Jonathan Fisher (1768-1847), A North West Prospect of Nassau Hall, 1807. Oil painting after the 1764 print by Henry Dawkins (fl. 1753-ca. 1786) [see earlier Dawkins posting]

One month from now, Jonathan Fisher’s historic painting of Nassau Hall will disappear from the walls of Firestone Library and reappear down the street at the Morven Museum and Garden. Beginning June 1, 2008, it will be a part of Morven’s exhibition Picturing Princeton 1783: The Nation’s Capital celebrating the 225th anniversary of the coming of the Continental Congress to Princeton, New Jersey. The exhibition includes paintings, sculpture, books, manuscripts, and historical documents, with loans from Princeton University Library, Princeton University Art Museum, Princeton Historical Society, and dozens of other museums and archives around the country.

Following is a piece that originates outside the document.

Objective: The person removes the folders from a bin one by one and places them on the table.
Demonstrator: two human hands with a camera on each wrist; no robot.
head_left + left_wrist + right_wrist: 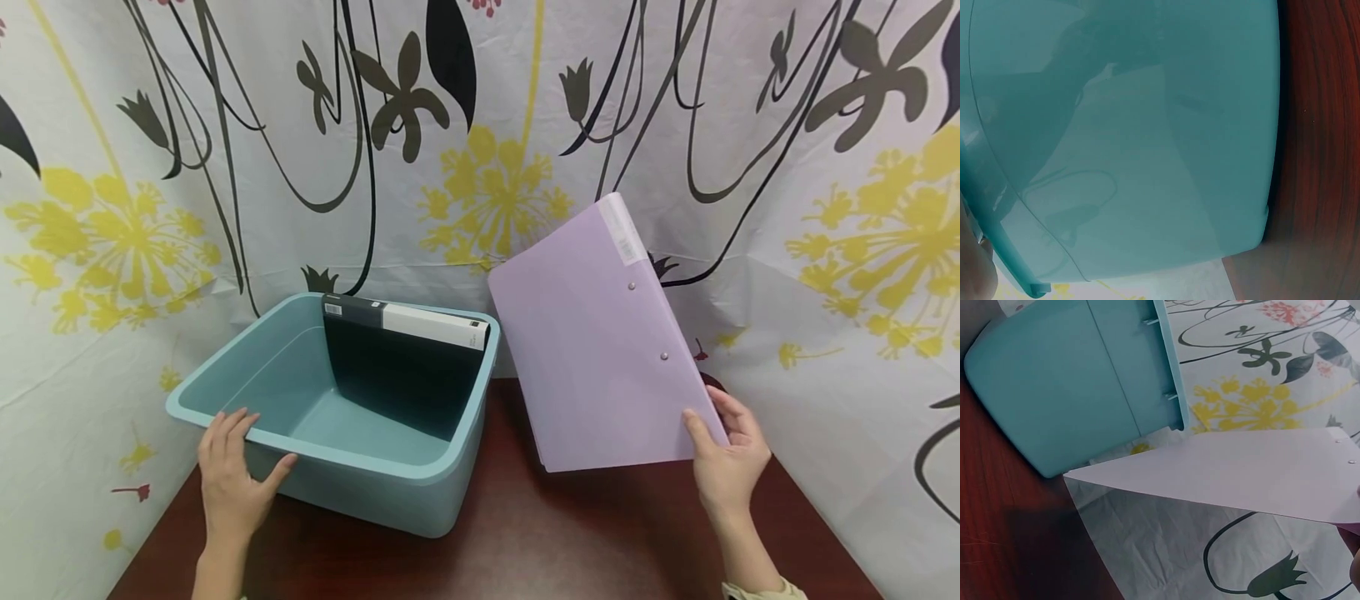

As explained on Morven’s website

Princeton made an ideal temporary meeting place. It was centrally located to all of the colonies, but far enough removed from the mutinous troops to be considered safe. Another attraction was that Elias Boudinot had close family ties in Princeton - his recently widowed sister Annis Boudinot Stockton lived at Morven, a large mansion near the center of town. Her husband Richard Stockton, who had died in 1781, had been a member of Congress and signer of the Declaration of Independence in 1776. Elias Boudinot initially took up residence with his sister at Morven and entertained members of Congress there, including hosting an Independence Day Jubilee. … Residents of Princeton enthusiastically welcomed Congress with a proclamation of support and opened their doors for lodging and victuals. Overnight, Princeton was transformed from an obscure village into the nation’s capital.